TO DO: Check each line of the listing for the word "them" and report how many lines contain it, giving nothing but the number.

THE INPUT:
=== Section Start ===

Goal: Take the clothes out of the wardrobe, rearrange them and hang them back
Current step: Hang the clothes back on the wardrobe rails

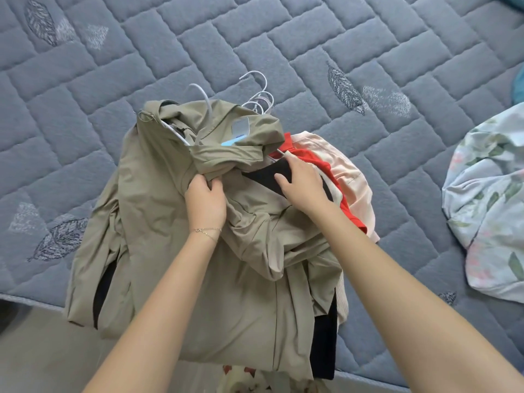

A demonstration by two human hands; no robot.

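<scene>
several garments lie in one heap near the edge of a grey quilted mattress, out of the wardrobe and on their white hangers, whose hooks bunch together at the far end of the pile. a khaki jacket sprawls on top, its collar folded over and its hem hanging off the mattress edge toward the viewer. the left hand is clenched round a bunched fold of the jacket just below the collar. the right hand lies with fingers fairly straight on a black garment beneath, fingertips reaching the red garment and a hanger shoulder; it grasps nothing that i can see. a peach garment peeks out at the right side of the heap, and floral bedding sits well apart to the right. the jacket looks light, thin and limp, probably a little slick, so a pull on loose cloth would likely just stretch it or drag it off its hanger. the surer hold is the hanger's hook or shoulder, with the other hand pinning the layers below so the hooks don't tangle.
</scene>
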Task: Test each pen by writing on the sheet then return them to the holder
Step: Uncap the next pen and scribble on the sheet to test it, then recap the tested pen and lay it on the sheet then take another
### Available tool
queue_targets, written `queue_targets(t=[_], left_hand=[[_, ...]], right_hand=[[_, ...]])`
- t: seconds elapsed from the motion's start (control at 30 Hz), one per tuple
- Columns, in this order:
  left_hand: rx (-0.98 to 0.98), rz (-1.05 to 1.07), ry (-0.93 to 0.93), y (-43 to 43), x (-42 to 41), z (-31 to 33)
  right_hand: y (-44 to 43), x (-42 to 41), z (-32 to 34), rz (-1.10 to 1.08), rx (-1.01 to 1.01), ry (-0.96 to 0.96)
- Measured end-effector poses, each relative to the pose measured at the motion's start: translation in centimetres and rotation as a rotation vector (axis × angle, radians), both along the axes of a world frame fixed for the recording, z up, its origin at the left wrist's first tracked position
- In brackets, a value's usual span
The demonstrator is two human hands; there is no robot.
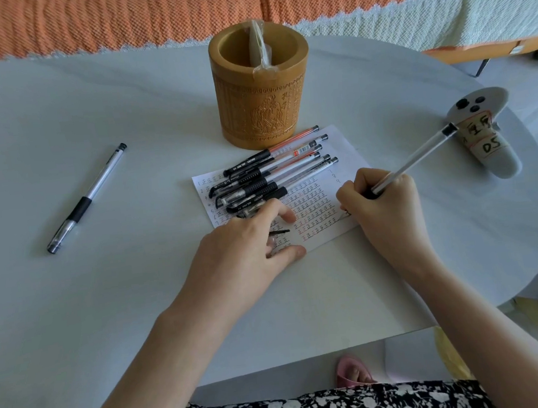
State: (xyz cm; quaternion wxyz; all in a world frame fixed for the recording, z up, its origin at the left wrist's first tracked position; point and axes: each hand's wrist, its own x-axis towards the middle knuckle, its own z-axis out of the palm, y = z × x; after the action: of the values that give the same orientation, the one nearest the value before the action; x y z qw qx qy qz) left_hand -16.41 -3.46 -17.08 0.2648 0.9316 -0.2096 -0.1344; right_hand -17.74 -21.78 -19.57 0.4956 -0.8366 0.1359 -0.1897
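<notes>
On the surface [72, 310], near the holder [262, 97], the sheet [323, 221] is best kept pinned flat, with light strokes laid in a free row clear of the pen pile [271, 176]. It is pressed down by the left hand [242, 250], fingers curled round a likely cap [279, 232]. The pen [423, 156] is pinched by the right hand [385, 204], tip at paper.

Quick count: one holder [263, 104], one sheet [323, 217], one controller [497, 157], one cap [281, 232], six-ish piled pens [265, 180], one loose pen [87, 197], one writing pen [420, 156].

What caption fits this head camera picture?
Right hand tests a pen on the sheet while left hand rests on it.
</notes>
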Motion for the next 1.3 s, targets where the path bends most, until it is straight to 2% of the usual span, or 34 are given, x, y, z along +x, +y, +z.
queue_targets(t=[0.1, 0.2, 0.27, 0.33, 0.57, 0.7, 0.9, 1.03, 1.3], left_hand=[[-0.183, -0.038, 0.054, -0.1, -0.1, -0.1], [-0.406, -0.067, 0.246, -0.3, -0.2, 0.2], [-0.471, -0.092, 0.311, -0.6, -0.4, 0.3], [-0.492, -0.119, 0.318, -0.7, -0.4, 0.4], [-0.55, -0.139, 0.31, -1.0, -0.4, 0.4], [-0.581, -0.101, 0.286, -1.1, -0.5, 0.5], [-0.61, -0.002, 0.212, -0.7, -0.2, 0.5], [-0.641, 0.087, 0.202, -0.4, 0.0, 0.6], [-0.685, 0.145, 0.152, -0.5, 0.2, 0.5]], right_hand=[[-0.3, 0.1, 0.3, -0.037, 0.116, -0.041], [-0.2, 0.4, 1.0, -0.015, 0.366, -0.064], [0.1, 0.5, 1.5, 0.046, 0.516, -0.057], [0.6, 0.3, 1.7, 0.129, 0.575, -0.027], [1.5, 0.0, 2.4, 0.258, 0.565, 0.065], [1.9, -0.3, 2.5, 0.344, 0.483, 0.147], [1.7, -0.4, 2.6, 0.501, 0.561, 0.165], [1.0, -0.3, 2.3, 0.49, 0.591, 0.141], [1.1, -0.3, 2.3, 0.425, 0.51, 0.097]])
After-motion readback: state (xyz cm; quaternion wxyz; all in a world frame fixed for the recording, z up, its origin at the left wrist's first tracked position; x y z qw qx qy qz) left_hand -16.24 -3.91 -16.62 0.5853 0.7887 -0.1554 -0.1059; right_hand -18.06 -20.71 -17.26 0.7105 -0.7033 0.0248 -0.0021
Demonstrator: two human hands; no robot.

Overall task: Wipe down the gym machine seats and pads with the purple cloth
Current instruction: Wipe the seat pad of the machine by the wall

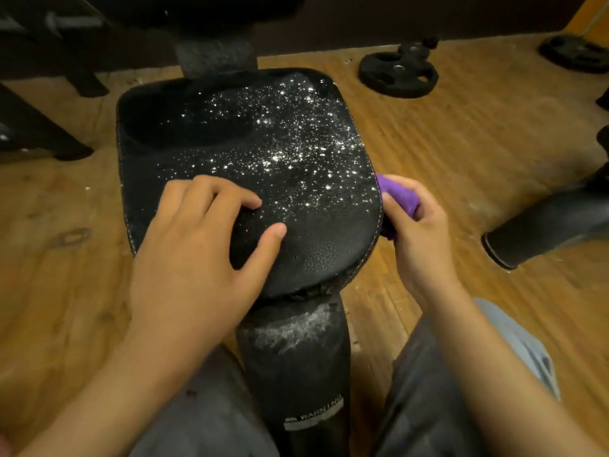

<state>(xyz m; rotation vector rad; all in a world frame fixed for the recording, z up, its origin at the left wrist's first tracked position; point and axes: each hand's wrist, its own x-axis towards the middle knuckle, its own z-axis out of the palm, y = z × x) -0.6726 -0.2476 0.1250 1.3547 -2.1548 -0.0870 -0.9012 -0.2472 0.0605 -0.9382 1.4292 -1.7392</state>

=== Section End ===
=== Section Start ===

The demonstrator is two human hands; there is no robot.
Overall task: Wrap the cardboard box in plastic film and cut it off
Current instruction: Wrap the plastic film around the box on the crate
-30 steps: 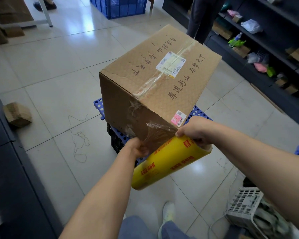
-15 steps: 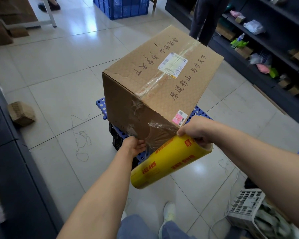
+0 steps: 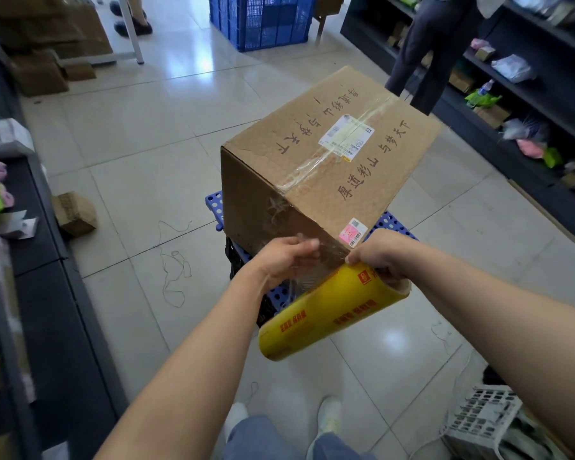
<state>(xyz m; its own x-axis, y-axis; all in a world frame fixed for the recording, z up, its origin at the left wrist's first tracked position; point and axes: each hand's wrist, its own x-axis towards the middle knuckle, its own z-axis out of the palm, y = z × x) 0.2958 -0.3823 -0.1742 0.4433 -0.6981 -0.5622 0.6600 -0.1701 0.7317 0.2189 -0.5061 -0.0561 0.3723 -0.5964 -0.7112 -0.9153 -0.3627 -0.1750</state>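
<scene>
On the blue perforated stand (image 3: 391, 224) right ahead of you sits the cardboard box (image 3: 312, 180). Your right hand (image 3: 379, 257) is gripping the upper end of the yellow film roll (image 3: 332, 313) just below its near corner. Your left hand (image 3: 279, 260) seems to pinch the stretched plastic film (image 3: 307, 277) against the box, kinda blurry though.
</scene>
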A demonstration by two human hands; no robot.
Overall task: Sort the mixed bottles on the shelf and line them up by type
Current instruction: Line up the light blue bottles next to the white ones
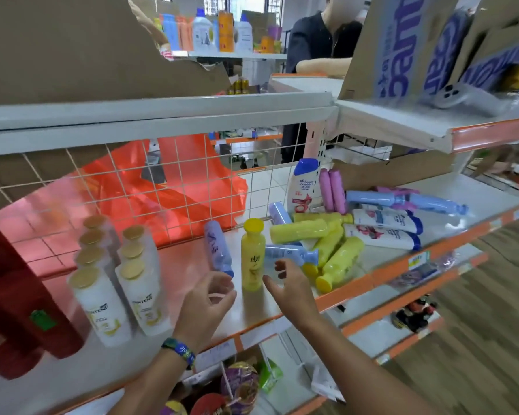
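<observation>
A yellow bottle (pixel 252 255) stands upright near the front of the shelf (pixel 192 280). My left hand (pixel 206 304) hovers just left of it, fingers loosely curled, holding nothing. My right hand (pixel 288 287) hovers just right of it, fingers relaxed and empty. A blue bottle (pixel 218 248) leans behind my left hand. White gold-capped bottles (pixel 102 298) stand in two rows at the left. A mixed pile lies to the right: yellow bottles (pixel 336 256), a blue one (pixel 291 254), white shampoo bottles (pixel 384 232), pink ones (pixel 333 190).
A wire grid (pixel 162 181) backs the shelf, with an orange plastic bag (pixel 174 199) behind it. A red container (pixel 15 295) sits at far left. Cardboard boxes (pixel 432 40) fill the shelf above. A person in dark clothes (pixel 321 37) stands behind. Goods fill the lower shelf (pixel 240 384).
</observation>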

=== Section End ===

TASK RESULT: 3